Node metrics #948

cody-littley · 2024-12-03T17:46:35Z

Why are these changes needed?

Adds metrics to the v2 DA node.

Checks

I've made sure the tests are passing. Note that there might be a few flaky tests, in that case, please comment that they are not relevant.
I've checked the new test coverage and the coverage percentage didn't drop.
Testing Strategy
- Unit tests
- Integration tests
- This PR is not tested :(

Signed-off-by: Cody Littley <[email protected]>

node/config.go

ian-shim · 2024-12-09T19:28:39Z

node/grpc/server_v2.go

@@ -101,6 +110,8 @@ func (s *ServerV2) StoreChunks(ctx context.Context, in *pb.StoreChunksRequest) (
 			return
 		}

+		s.metrics.ReportStoreChunksDataSize(size)
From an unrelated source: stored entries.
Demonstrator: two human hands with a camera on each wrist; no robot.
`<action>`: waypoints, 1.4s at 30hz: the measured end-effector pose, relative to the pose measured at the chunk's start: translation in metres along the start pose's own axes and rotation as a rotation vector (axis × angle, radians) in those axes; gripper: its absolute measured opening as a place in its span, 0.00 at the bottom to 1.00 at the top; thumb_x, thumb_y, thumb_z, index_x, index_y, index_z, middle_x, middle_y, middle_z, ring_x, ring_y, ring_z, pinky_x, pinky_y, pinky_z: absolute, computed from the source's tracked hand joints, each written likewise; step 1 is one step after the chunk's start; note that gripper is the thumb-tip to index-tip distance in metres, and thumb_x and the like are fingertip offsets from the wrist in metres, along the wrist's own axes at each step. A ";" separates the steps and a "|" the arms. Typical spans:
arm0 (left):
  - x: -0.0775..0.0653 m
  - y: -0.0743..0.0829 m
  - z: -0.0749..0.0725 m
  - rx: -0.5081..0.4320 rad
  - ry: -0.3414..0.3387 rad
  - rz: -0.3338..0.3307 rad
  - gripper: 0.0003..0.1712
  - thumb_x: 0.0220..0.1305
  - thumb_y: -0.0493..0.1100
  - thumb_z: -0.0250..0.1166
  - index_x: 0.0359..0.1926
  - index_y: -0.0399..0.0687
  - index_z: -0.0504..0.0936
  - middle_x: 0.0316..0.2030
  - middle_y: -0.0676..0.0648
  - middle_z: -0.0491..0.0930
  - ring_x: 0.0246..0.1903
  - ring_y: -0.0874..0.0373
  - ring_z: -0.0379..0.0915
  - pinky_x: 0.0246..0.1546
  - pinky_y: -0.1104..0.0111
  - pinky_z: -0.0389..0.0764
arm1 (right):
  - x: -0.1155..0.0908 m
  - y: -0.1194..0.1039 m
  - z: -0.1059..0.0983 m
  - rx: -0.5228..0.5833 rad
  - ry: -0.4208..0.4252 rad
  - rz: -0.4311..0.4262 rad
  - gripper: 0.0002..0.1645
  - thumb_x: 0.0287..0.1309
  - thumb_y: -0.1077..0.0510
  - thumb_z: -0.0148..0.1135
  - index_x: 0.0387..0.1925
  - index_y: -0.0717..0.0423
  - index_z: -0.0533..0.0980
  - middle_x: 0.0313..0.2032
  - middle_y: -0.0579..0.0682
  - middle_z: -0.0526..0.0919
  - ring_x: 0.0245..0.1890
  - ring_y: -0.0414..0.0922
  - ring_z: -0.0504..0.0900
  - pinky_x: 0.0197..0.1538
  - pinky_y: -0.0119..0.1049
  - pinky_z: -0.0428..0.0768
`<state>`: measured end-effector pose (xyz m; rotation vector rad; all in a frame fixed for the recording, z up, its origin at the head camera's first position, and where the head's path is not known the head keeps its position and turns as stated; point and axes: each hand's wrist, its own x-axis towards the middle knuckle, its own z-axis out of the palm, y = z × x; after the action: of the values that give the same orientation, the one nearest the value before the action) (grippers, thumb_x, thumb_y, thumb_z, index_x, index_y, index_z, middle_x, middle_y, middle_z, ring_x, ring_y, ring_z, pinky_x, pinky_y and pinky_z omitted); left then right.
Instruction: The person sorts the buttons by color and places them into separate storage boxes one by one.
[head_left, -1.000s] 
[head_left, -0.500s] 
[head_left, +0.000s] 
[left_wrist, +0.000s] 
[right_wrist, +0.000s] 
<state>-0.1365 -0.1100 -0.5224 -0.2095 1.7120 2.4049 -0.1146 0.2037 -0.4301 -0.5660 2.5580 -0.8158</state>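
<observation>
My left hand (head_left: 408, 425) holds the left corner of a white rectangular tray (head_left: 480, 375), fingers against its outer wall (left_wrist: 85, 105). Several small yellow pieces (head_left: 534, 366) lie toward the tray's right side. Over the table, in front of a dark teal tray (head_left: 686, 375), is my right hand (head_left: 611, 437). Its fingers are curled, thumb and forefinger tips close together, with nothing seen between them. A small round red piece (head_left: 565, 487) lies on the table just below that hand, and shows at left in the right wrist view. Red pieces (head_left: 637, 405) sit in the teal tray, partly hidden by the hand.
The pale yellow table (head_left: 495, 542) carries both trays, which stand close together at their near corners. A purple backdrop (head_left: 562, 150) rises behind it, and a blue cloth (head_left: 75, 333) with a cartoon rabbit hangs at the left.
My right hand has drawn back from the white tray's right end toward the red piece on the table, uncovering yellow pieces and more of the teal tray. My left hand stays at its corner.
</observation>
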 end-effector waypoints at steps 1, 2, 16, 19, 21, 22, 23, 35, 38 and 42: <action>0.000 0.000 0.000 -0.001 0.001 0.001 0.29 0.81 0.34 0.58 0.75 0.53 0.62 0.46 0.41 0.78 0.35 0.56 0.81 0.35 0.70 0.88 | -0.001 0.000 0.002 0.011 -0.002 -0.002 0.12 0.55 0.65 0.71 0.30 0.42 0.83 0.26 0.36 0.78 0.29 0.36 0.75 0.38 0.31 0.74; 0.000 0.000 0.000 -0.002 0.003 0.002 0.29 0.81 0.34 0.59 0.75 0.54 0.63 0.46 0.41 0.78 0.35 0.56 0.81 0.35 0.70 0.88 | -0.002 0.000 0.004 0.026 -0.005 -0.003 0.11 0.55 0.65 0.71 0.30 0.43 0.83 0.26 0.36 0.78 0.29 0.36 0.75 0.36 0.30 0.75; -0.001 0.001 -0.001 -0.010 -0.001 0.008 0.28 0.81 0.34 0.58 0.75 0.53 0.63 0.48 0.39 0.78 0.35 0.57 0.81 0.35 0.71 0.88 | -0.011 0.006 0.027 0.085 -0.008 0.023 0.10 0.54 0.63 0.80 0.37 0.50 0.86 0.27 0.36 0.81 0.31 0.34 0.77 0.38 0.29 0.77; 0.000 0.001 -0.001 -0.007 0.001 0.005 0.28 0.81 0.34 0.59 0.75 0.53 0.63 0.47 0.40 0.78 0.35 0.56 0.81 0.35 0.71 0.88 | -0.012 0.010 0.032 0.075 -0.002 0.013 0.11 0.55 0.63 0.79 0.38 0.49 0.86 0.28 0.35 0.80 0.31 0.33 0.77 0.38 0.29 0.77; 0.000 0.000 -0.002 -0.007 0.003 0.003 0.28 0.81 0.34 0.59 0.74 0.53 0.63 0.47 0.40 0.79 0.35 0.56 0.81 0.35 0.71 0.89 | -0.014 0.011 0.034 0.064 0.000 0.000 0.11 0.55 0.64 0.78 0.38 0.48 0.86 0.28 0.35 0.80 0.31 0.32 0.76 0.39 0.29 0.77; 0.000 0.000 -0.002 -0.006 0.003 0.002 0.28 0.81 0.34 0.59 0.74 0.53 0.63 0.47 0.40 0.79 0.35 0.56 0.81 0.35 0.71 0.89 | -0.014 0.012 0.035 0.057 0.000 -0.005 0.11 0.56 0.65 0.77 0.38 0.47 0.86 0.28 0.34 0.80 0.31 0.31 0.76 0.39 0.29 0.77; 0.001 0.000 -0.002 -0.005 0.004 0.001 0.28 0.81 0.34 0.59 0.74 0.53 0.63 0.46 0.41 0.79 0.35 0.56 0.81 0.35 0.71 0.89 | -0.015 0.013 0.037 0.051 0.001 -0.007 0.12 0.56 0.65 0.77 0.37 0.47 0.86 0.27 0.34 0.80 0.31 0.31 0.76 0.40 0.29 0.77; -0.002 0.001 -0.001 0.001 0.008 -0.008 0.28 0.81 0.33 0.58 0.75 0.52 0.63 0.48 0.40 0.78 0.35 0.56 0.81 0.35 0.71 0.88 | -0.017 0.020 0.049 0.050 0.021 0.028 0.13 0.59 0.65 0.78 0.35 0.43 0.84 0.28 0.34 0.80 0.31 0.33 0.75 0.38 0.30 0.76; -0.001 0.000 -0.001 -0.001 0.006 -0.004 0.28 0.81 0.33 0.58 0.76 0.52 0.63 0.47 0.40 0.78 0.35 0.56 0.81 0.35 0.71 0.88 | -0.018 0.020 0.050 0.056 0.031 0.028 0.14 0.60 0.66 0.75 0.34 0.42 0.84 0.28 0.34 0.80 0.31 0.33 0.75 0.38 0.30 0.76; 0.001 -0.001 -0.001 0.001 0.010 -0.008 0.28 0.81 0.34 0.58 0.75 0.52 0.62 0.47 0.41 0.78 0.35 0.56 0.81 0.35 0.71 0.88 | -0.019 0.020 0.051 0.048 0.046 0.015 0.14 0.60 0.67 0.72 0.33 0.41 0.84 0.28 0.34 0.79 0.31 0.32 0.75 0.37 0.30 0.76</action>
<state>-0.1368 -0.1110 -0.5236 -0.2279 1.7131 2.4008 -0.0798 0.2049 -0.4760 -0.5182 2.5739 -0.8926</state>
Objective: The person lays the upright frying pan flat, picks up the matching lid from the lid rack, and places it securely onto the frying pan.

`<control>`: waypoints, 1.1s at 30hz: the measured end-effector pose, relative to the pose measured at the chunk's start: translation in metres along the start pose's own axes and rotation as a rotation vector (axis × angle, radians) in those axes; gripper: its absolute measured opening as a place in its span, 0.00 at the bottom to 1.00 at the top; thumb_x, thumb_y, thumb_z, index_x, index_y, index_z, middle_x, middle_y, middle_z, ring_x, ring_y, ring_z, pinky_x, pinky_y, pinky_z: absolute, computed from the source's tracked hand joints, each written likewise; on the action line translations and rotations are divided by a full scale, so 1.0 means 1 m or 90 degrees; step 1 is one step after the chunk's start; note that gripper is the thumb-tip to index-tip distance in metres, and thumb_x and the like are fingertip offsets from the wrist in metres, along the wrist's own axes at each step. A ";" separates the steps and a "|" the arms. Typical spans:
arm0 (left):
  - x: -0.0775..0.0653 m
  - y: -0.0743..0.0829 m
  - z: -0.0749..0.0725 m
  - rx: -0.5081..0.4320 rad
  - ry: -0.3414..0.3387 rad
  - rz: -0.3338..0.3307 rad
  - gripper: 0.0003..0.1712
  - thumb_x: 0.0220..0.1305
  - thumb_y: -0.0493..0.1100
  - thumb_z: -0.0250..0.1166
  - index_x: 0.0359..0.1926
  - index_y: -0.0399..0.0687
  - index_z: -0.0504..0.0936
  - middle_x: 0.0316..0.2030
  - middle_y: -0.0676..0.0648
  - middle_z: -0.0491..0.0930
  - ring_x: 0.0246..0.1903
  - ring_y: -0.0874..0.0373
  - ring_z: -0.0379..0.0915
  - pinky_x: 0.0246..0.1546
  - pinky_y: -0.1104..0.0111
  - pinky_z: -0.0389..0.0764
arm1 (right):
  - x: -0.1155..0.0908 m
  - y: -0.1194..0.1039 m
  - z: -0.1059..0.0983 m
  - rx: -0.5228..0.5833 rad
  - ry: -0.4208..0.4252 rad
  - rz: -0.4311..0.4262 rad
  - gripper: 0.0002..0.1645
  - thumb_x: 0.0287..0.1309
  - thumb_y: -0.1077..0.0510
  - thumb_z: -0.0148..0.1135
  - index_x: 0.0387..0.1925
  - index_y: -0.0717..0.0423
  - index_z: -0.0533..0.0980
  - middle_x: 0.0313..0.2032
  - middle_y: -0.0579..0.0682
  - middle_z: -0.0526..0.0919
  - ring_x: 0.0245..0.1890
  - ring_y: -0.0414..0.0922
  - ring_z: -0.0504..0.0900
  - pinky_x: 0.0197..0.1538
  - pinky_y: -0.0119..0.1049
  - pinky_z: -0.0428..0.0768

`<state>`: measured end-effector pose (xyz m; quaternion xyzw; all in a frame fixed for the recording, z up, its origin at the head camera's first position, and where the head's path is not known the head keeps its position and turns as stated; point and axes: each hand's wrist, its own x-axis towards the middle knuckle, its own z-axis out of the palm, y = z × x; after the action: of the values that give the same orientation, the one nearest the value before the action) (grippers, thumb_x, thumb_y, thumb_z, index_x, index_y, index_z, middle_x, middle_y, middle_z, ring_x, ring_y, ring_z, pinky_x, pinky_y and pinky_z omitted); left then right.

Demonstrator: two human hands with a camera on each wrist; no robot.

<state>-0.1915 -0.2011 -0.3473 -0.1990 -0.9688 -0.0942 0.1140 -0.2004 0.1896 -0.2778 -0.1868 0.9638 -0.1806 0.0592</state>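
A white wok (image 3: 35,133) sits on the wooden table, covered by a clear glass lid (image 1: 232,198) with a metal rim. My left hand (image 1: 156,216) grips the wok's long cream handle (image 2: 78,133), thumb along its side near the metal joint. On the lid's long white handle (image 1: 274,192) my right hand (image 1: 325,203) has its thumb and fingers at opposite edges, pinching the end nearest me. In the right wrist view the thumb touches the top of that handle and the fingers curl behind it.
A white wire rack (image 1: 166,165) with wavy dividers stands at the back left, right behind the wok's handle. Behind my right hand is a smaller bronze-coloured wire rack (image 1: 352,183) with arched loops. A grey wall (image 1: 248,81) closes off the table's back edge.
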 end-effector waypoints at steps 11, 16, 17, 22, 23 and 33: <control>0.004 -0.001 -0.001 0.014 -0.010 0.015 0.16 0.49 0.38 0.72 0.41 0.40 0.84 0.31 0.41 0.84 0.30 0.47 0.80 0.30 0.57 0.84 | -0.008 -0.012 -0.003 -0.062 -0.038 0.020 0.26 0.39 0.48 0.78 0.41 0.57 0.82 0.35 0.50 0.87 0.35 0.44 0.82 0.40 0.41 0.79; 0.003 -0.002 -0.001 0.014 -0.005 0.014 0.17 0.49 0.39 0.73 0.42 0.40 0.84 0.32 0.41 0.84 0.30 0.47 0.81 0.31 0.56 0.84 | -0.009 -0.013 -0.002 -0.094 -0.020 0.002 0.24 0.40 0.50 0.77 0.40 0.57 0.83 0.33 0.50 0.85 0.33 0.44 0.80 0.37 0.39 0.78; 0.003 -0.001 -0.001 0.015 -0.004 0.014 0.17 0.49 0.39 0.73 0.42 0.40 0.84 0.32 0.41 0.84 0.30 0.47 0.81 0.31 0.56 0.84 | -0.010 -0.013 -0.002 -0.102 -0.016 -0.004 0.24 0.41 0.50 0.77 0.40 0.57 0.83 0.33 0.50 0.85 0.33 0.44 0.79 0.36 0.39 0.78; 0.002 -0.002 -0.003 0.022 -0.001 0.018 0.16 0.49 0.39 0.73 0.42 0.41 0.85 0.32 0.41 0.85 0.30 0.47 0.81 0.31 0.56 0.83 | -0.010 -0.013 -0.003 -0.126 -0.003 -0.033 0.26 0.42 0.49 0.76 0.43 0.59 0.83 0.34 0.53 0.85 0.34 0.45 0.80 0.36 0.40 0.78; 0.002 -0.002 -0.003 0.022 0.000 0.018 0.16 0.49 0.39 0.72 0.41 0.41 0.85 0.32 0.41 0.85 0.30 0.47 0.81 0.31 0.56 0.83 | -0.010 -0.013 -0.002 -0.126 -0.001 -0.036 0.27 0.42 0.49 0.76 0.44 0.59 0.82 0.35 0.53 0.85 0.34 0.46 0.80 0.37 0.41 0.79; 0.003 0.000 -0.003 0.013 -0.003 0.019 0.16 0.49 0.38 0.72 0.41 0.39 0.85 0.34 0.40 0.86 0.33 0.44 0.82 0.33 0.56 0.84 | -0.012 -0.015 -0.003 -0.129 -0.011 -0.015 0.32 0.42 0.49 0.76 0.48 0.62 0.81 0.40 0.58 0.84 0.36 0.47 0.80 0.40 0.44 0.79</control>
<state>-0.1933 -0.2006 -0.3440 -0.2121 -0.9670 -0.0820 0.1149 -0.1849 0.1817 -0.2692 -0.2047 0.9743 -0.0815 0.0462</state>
what if the store operation gets reverted in L125?

As a general rule of thumb, should we report incremental metrics if the operation as a whole fails? Or should we only report metrics for an operation if it is successful? (in another PR, you suggested that I should report latencies even when there are failures).

I can make this only report if the request ends up being valid, but I want to be consistent with the way we handle scenarios like this.

As discussed offline, this will be left the way it currently is.

node/grpc/server_v2.go

ian-shim · 2024-12-09T19:31:09Z

node/grpc/v2_metrics.go

+
+		for m.isAlive.Load() {
+			var size int64
+			err := filepath.Walk(m.dbDir, func(_ string, info os.FileInfo, err error) error {


is this thread safe?

It is almost certainly not thread safe (i.e. if level DB deletes a file or a directory mid-walk, then filepath.Walk() will return an error). My hope was that if the race condition was sufficiently rare, we could still extract meaningful metrics data.

Currently, this will log an error whenever this method is unable to fetch new data. Will an error log cause problems if it triggers every once in a while? If so, should this be downgraded to a a logger.info() call?

Unfortunately, levelDB doesn't expose API that tells you the size of the DB (that I know of). My reasoning was that this metric would be sufficiently valuable to justify a hacky collection method.

In theory, we could have the levelDB wrapper track the quantity of data, at the cost of some extra book keeping (every DB modification would need to update a special size key-value pair). This wouldn't tell us the size of the files on disk (which may vary depending on things like compaction and indexes), but would give us a very good idea of the approximate size if the DB. If I implemented such a thing, it would need to be in a stand alone PR.

The final option would be to just delete this metric entirely. I'll defer to your judgement on this.

This metric is now removed.

node/grpc/v2_metrics.go

node/grpc/server_v2.go

Signed-off-by: Cody Littley <[email protected]>

node/flags/flags.go

node/grpc/server_v2.go

node/grpc/v2_metrics.go

jianoaix · 2024-12-11T21:17:54Z

node/grpc/v2_metrics.go

+
+func (m *V2Metrics) ReportStoreChunksLatency(latency time.Duration) {
+	m.storeChunksLatency.WithLabelValues().Observe(
+		float64(latency.Nanoseconds()) / float64(time.Millisecond))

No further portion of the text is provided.